まともじゃないのは君も一緒の映画専門家レビュー一覧

まともじゃないのは君も一緒

「カツベン!」の成田凌と「宇宙でいちばんあかるい屋根」の清原果耶のW主演の恋愛ドラマ。独身・彼女なしの予備校講師・大野は普通に結婚したいと思うが、普通が何かわからない。恋愛雑学が豊富な教え子・香住に、どうしたら普通になれるのか尋ねるが……。監督は、「婚前特急」の前田弘二。脚本は、「そこのみにて光輝く」の高田亮。
  • 映画評論家

    北川れい子

    わっ、愉快!! 近年の青春映画や青春コメディの定番キャラといえば、コミュケが苦手な男女ばかりで、いささかうんざりしていただけに、本作の口達者なヒロインと理屈屋の塾の講師、どっちもどっちでいい勝負。しかもすれ違う会話にさりげなく本音と毒が隠されていて。ことば(喋り)でその人物を見せるというのは古典的手法だが、脚本の高田亮はその辺りをしっかり押さえ、前田監督の演出もテンポよく軽妙。そして何より成田凌と清原果耶の弾力のある演技。
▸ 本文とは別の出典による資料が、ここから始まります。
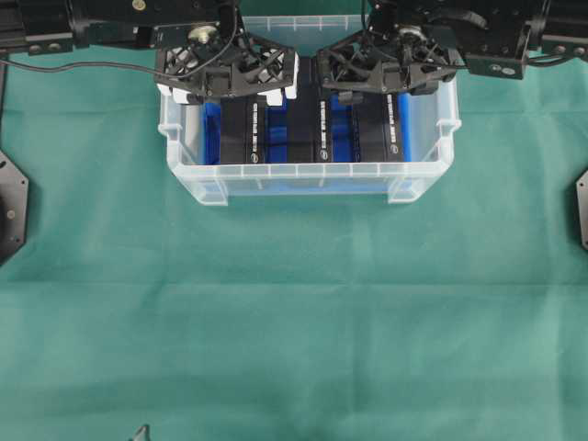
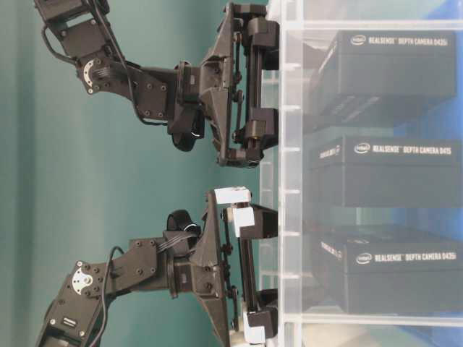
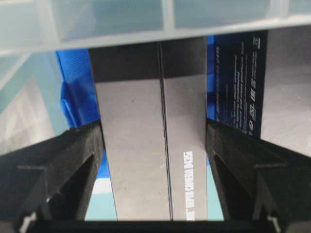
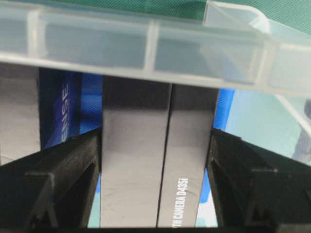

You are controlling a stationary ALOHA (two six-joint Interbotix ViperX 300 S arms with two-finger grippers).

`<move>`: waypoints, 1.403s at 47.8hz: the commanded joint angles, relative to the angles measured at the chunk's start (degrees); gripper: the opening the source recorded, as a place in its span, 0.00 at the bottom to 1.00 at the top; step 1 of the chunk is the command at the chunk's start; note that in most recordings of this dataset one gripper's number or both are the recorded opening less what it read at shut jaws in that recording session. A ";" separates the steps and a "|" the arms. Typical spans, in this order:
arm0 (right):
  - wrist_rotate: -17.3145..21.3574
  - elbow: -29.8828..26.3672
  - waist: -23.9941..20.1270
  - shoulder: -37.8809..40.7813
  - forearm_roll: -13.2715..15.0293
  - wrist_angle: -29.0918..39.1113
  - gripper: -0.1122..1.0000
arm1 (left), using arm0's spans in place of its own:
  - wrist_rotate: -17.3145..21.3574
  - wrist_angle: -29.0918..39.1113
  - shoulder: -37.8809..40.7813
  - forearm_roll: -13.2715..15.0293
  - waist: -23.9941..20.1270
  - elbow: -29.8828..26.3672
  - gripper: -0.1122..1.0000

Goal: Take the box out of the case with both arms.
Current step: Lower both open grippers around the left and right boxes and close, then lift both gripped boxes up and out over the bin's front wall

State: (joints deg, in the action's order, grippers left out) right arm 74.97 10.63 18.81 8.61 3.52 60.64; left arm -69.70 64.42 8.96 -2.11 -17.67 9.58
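The clear plastic case (image 1: 294, 170) with a blue sheet (image 1: 211, 138) on its bottom holds three black boxes standing side by side. My left gripper (image 1: 230, 92) reaches down into the case and straddles the left box (image 1: 243, 133). In the left wrist view its gripper (image 3: 153, 131) has both black fingers pressed against the sides of that box (image 3: 146, 145). My right gripper (image 1: 377, 87) straddles the right box (image 1: 386, 129) in the same way. The right wrist view shows the gripper (image 4: 155, 133) with its fingers against both sides of the box (image 4: 141, 155).
The middle box (image 1: 308, 133) stands between the two gripped ones, close to both grippers. The case's rim (image 3: 146, 34) crosses the top of both wrist views. Green cloth (image 1: 294, 322) covers the table in front of the case.
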 commanded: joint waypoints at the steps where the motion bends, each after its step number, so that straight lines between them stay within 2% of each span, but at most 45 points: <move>1: 0.62 -0.53 -0.26 -0.44 -0.18 -0.70 0.68 | 0.09 0.79 -1.76 -0.09 0.26 0.44 0.66; 13: 2.11 -0.70 -0.62 -0.44 -0.35 -0.70 0.68 | 0.00 0.97 -2.20 -0.09 0.35 0.35 0.66; 20: 2.20 -0.79 -0.88 -1.05 -1.41 -0.26 0.68 | 0.09 1.05 -2.55 0.00 0.70 -0.26 0.66; 30: 2.20 -2.37 -0.88 -3.25 -0.70 2.29 0.68 | 0.18 2.37 -3.60 0.09 0.70 -2.37 0.66; 44: 1.58 -8.96 -0.88 -4.83 0.44 9.23 0.68 | 0.62 6.24 -4.48 -0.18 0.79 -9.05 0.66; 67: 0.26 -22.15 -2.37 -6.77 4.66 22.94 0.68 | 1.32 18.28 -6.06 -0.53 1.32 -22.94 0.66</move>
State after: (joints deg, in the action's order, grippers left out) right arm 75.50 -7.82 16.52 4.13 7.21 81.65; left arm -68.38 80.86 5.19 -2.37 -16.52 -9.32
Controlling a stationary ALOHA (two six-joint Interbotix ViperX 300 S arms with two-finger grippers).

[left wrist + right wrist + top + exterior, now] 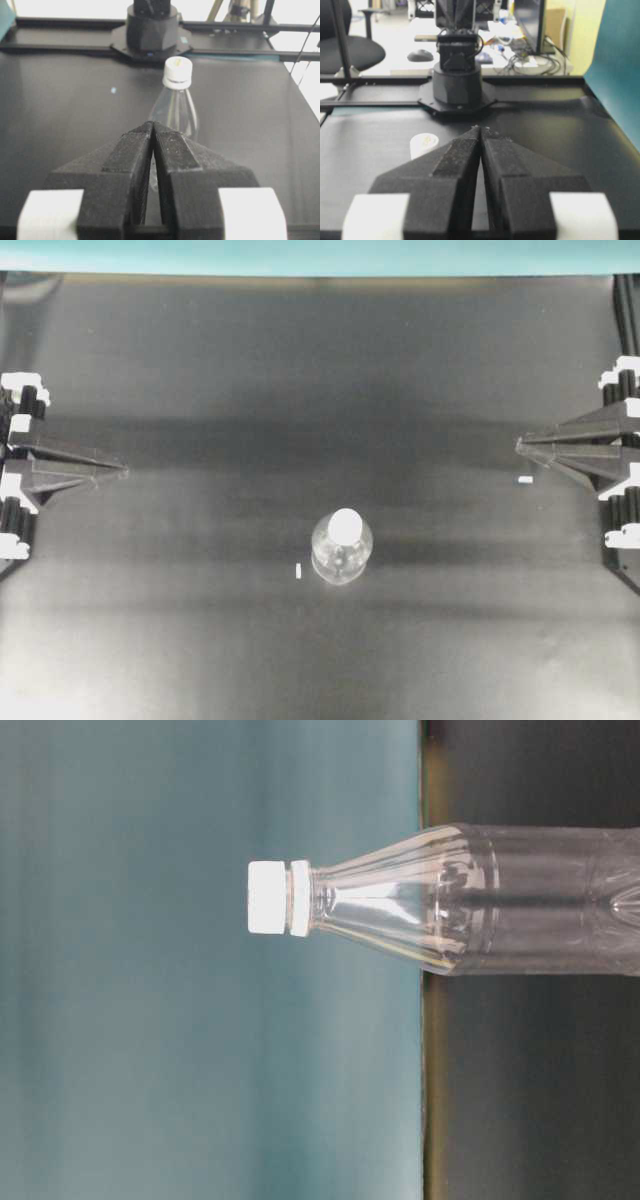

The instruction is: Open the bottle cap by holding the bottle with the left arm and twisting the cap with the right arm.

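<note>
The clear bottle [341,552] stands upright on the black table [300,390], a little below the middle, with its white bottle cap [345,526] screwed on. The table-level view, turned on its side, shows the bottle [480,900] and cap [272,898] close up. My left gripper [124,470] sits shut at the left edge, far from the bottle, tips touching. In the left wrist view the bottle [175,112] and cap [178,71] stand beyond the shut gripper [152,123]. My right gripper [519,445] is shut at the right edge. The right wrist view shows the cap [423,144] left of the shut gripper [480,128].
Two tiny white specks lie on the table, one [299,571] just left of the bottle and one [525,480] near the right gripper. A teal wall [320,256] runs along the back edge. Each wrist view shows the opposite arm's base [151,30] [456,82] across the table.
</note>
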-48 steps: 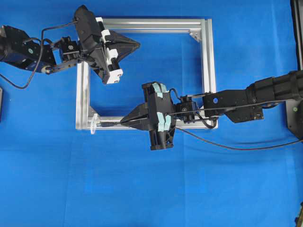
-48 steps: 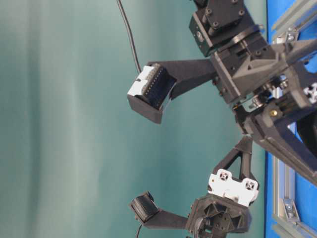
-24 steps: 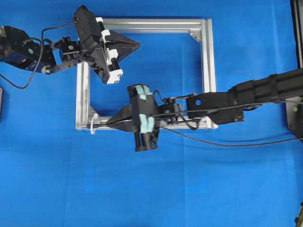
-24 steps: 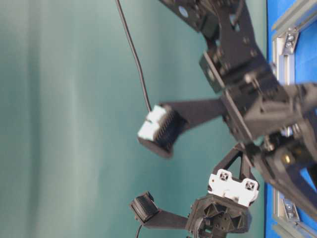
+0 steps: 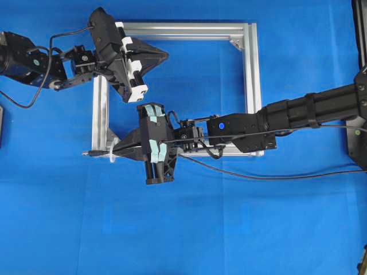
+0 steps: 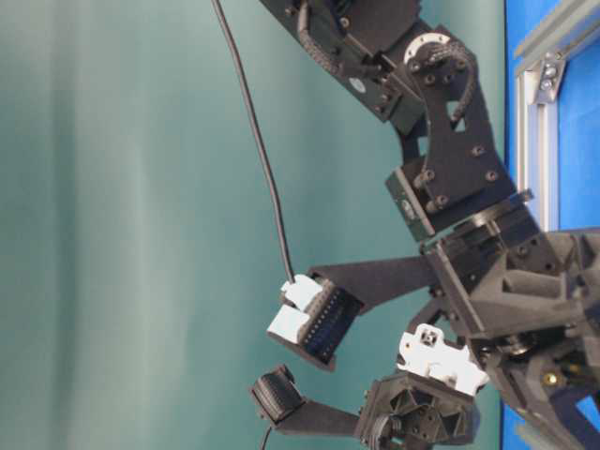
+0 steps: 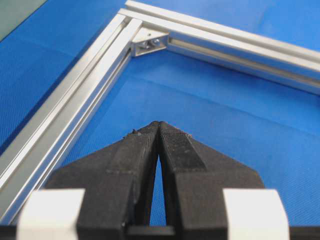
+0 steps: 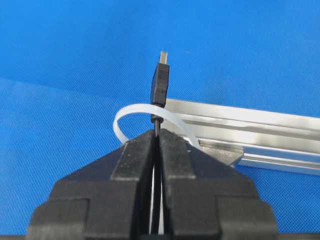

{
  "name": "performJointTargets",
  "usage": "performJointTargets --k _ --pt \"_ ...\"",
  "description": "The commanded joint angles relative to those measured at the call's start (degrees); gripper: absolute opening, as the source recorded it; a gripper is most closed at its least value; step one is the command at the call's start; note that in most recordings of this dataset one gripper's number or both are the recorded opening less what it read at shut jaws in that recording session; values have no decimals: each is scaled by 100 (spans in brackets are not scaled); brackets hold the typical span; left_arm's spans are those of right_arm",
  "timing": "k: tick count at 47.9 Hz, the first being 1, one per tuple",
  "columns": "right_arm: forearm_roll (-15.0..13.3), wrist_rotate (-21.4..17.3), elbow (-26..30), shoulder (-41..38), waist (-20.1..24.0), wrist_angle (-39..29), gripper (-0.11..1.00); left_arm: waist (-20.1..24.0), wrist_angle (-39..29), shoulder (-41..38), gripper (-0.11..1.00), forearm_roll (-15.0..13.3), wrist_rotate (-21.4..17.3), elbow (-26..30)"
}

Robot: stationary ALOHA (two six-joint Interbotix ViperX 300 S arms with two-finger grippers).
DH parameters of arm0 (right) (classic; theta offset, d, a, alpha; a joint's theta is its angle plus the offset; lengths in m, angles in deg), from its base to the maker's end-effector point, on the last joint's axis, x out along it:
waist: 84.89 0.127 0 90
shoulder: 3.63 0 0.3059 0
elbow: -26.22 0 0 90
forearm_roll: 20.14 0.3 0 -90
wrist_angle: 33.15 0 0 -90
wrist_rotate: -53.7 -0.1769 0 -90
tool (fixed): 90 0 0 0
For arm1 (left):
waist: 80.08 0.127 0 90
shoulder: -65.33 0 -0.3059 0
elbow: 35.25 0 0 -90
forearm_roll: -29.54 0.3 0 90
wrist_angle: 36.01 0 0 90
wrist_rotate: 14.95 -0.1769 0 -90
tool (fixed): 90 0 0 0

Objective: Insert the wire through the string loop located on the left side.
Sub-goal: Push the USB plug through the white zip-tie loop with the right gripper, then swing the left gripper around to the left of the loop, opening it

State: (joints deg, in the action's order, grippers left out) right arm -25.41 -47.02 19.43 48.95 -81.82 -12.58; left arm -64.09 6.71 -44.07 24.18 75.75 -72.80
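Observation:
My right gripper (image 8: 157, 132) is shut on the wire just behind its small dark plug (image 8: 160, 82). The whitish string loop (image 8: 135, 111) arches right in front of the fingertips, and the plug with its metal tip stands beyond it, so the wire runs through the loop. From overhead, the right gripper (image 5: 116, 152) sits at the silver frame's (image 5: 248, 86) lower left corner, with the plug tip (image 5: 90, 153) poking out to the left of the frame. The rest of the wire (image 5: 258, 176) trails right. My left gripper (image 7: 159, 125) is shut and empty, hovering over the frame's upper left part (image 5: 165, 55).
The square aluminium frame (image 7: 75, 110) lies on a blue cloth with metal corner brackets (image 7: 150, 44). The right arm (image 5: 298, 114) stretches across the frame's lower rail. The left arm (image 5: 34, 60) comes in from the upper left.
My right gripper has slid left along the frame's lower rail, carrying the plug through the string loop and out past the frame's corner. The left gripper has stayed put.

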Motion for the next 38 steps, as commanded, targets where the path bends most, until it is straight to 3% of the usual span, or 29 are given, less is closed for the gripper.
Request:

笑ったぜ。

  • 編集者、ライター

    佐野亨

    「婚前特急」でスクリューボール・コメディへの造詣を垣間見せた前田弘二監督+脚本・高田亮のコンビによる快作。このところTVバラエティの延長のような日本のコメディ映画を立て続けに観たせいもあってか、空間の切り取り方やファッションの配色など、品のある画づくりと俳優たちの優雅な動かし方(成田凌のクラシカルなたたずまいが映画のトーンにぴったり)に見惚れた。しかも社会が要請する「まとも」から否応なく外れてしまう主人公二人のドラマはすぐれて現代的である。

  • 詩人、映画監督

    福間健二

    日本では定着しなかったスクリューボール・コメディを狙ったのだとすると、進行の予想外の度合いがもうひとつで、スクリューが曲がり切らない。でも、見終わって楽しかったなあと思わせるものはある。いちばんの功績は、主人公の予備校講師大野を演じる成田凌。頭のいい役で「普通」がわからないというのが新鮮。前田監督と脚本の高田亮、いままで以上に、セリフのテンポで運んでしまえ、だったのか。ヒロイン清原果耶が荒れるバーの場面に勢揃いした男たちの面々、これは文句なし。